▶ _Work to be completed_:
Exactly the lines from the one holding "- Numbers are" through the final line of the data are wanted, copied as written.
------ Entries shown
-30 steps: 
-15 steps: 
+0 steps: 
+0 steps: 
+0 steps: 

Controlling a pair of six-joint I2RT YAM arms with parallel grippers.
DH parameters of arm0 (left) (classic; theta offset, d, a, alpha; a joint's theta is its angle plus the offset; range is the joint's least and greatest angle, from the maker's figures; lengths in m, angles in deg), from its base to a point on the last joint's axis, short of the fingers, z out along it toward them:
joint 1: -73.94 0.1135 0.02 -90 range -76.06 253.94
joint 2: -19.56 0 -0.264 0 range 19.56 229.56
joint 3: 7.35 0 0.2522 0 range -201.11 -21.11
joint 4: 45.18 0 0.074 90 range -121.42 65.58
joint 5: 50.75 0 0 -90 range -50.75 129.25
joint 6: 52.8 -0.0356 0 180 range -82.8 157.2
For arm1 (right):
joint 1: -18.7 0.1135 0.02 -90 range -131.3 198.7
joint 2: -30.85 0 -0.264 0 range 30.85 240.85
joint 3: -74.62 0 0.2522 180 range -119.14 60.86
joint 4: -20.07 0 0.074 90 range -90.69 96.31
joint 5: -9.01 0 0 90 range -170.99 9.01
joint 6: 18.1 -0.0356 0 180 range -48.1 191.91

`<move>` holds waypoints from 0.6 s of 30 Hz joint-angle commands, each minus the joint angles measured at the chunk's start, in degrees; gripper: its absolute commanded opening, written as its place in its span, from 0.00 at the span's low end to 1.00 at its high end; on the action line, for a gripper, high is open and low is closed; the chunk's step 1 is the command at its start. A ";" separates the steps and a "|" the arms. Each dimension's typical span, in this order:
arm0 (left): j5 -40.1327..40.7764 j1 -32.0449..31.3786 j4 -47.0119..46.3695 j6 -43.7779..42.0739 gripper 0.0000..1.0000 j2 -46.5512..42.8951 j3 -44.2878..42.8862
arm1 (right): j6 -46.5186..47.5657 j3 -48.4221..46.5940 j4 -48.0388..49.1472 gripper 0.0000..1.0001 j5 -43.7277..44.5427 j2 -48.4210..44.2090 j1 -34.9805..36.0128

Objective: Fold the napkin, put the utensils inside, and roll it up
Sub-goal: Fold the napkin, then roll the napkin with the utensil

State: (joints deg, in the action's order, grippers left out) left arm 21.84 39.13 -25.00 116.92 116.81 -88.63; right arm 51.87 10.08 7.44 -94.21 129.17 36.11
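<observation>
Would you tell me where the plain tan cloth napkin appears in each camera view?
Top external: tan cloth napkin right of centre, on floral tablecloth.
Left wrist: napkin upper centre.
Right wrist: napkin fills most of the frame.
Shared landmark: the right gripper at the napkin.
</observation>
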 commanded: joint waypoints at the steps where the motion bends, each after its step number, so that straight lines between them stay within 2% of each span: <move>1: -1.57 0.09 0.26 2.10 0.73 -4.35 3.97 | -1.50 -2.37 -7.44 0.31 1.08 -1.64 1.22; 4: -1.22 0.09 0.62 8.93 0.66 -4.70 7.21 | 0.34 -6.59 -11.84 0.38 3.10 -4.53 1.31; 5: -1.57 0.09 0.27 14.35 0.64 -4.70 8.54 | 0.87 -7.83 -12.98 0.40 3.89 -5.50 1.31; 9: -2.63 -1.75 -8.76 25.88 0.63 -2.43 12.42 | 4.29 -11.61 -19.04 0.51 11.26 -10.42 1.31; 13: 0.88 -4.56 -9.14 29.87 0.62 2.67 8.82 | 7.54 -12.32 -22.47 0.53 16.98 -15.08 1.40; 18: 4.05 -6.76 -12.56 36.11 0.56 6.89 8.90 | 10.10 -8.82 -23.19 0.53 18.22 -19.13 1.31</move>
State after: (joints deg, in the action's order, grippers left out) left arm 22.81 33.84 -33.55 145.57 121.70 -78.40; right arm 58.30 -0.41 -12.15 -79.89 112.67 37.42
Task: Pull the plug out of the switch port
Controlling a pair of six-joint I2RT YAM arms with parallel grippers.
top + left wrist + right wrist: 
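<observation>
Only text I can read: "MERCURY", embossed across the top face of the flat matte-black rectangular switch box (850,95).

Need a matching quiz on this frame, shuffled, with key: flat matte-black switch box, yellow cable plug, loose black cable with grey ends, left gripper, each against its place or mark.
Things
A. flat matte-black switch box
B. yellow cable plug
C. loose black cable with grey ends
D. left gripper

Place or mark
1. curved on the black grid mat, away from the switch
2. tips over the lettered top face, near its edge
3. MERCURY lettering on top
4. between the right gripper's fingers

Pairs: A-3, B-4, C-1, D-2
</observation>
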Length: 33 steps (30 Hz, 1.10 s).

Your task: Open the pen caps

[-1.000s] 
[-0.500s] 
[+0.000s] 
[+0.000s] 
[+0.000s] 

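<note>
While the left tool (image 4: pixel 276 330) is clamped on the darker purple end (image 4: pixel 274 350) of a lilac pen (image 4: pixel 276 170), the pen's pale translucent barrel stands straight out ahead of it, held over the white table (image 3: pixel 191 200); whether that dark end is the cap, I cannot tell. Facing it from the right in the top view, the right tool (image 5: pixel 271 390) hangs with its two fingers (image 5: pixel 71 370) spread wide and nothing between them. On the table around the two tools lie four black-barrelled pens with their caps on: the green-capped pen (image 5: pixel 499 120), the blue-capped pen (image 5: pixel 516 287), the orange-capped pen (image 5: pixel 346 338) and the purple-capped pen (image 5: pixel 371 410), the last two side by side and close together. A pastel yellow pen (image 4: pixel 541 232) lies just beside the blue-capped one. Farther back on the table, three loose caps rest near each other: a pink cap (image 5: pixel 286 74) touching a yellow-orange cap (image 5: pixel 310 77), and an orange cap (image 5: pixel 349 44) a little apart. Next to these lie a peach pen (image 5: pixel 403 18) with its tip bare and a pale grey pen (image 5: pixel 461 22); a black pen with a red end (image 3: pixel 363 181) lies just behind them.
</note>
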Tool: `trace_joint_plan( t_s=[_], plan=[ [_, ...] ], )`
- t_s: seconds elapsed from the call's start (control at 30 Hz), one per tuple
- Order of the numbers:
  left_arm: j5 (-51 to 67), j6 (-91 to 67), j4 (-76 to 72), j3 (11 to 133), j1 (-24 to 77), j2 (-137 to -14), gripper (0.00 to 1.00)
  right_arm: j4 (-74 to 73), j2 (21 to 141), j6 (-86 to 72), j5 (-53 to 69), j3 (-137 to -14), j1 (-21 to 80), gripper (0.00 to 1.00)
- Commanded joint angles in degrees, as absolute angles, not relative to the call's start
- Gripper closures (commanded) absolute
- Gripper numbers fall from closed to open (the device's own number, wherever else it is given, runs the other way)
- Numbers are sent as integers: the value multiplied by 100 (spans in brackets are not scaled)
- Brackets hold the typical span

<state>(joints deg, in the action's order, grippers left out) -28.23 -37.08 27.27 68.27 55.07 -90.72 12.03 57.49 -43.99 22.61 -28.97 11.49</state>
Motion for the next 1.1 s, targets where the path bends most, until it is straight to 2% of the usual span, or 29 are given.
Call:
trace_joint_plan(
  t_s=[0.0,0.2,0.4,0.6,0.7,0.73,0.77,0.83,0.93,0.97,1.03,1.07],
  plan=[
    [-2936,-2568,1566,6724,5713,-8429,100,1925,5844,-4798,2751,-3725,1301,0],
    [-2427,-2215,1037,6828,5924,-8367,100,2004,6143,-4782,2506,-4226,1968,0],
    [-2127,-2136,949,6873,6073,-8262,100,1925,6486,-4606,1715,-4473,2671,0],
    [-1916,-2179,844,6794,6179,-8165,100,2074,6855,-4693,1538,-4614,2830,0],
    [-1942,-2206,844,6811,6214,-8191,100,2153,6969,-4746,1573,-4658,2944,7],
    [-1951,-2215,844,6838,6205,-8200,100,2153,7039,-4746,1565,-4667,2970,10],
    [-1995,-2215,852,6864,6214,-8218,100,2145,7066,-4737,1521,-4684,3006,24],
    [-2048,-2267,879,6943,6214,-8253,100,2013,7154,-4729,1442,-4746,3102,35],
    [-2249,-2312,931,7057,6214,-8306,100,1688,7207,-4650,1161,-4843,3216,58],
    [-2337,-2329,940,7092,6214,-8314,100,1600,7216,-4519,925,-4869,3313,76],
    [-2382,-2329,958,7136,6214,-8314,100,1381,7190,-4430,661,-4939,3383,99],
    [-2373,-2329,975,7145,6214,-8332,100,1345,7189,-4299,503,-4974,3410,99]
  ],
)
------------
▶ _Solution below_:
- Numbers are sent as integers: the value multiplied by 100 (spans in brackets are not scaled)
- Brackets hold the typical span

<state>(joints deg, in the action's order, grippers left out) -28.23 -37.08 27.27 68.27 55.07 -90.72 12.03 57.49 -43.99 22.61 -28.97 11.49</state>
Motion for the next 1.1 s, targets where the path bends most, until it is straight to 2% of the usual span, or 29 are given.
Call:
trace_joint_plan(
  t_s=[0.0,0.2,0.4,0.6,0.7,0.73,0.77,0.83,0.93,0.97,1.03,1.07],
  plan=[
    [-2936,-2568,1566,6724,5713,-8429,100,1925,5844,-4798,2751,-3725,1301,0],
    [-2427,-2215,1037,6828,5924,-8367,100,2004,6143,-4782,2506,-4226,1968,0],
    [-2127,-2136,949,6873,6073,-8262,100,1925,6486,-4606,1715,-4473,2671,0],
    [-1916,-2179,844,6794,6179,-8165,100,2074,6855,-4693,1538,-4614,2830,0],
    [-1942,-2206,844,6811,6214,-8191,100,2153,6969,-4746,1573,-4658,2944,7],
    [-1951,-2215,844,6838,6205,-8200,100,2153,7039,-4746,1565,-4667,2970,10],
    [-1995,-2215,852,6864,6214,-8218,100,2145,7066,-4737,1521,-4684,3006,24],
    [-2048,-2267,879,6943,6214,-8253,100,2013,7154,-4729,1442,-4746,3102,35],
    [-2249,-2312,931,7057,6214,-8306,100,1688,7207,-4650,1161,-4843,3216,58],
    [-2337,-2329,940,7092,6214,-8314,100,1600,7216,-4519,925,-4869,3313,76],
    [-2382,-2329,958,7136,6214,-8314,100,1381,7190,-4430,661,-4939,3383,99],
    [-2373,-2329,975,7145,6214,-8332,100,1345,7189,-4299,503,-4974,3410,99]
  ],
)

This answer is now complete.